Connecting via Remote Desktop

The Remote desktop action opens an interactive RDP session to the selected server using the standard Microsoft client (mstsc.exe).

Remote desktop on the server context menu

How to do it

Select one server on the Servers tab, then:

  • Right-click and choose Remote desktop, or
  • Choose Servers > Remote desktop from the main menu.

A new mstsc.exe window opens connected to the server's hostname or IP from the computer list entry. If the entry has explicit credentials stored, they are passed to the client; otherwise Windows handles the credentials prompt as usual.

Connecting from a user session

The User sessions tab also has a Connect action on the row's context menu. Use it when you want to start a new Remote Desktop session as a specific user without typing the password into the standard Windows credential prompt.

What you see:

  1. A small dialog asks for the password for the selected user account.
  2. After you confirm, there is a brief pause and then mstsc.exe opens against the server.
  3. You are signed in as that user; no separate credential prompt appears.

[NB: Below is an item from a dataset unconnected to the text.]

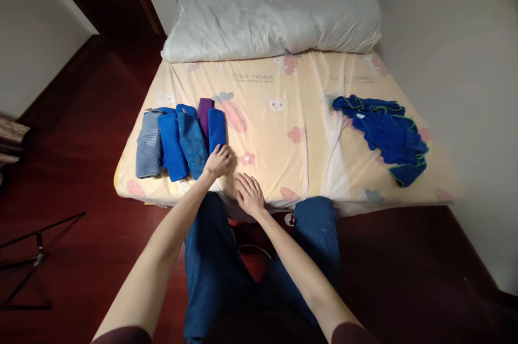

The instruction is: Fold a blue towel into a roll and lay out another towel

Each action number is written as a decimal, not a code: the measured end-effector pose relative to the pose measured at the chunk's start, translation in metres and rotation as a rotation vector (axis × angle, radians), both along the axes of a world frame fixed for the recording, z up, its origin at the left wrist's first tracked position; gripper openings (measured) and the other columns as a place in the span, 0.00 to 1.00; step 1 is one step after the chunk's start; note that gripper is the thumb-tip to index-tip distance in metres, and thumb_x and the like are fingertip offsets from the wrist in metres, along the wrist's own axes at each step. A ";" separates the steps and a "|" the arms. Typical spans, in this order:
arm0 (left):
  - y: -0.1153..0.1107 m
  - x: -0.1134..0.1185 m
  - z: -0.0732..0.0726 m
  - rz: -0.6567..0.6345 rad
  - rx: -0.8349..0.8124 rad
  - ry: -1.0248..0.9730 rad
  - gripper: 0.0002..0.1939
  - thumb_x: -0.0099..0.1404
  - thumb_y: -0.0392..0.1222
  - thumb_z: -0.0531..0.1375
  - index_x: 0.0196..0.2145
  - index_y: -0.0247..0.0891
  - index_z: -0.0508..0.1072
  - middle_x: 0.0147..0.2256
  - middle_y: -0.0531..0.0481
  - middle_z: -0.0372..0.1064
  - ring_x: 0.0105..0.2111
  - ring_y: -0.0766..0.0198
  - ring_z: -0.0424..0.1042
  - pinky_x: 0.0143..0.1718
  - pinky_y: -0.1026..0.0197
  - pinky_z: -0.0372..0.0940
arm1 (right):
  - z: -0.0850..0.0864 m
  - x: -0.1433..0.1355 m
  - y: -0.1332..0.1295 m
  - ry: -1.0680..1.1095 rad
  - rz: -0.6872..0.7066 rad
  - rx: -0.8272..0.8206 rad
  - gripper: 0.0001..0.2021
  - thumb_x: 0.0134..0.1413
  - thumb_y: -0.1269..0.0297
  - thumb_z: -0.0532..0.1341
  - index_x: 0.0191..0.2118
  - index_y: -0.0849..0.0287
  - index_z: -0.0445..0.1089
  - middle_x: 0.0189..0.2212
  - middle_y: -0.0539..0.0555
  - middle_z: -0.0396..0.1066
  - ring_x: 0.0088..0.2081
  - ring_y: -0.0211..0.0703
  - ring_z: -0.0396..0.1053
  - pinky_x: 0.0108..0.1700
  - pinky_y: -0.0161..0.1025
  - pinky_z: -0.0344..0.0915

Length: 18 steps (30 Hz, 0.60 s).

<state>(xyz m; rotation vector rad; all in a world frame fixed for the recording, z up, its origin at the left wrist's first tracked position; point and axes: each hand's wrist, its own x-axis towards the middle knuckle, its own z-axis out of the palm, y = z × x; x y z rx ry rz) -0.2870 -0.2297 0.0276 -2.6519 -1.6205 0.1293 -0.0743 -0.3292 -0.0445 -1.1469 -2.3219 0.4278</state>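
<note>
My left hand (219, 162) is at the near end of a narrow folded blue towel (217, 127), its fingers bent over that end and covering it. My right hand (249, 193) lies palm down on the bed sheet near the front edge, fingers extended and nothing held. Left of the blue towel, other folded towels lie side by side: a purple one (205, 112), a mottled blue one (192, 141), a bright blue one (173, 147) and a grey-blue one with lettering (149, 144). A loose heap of blue cloths with green edging (388, 130) lies on the right side.
The bed (275, 160) has a pale yellow patterned sheet with creases. A white quilt (275, 14) is bunched at its far end. Walls flank the room, and a black folding stand (39, 252) is on the dark red floor at left.
</note>
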 end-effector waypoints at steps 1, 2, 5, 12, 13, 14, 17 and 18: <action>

What happens under the hood:

  • The program briefly saves the user name and the password you entered as a Windows generic credential for TERMSRV/<server>, using the cmdkey command. This is the same store the Remote Desktop client looks at when it needs credentials for a server.
  • It then launches mstsc.exe /v:<server> (with /multimon if Connect with /multimon option is enabled in the Terminal Services preferences). mstsc picks up the stashed credential automatically and signs in.
  • About five seconds later the program deletes that stored credential with cmdkey /delete, so the password does not stay in the Windows Credential Manager after the session is launched. The RDP window itself keeps running until you close it.

Notes:

  • This action always opens a brand-new session for the selected account. It does not reconnect to or attach to the row's existing session ID; for that, use Shadowing below.
  • The same Connect action is available on the Processes tab and behaves the same way, using the account that owns the selected process.

To shadow a running session instead of opening a new one, use Shadowing a user.

Connecting to a specific user session

From the User sessions tab, use the Connect action on the row's context menu (described above) to open an RDP session as the selected user. On the Processes tab, the Remote desktop action on a process row opens an RDP session to the row's server using the standard mstsc.exe flow.

What this is not

Terminal Services Manager does not embed an RDP client. The session runs in the standard Microsoft mstsc.exe window; closing that window ends the session. Settings such as full-screen, multi-monitor, drive redirection, and clipboard sharing are taken from the saved .rdp profile or the current mstsc.exe defaults; they are not configurable from this program.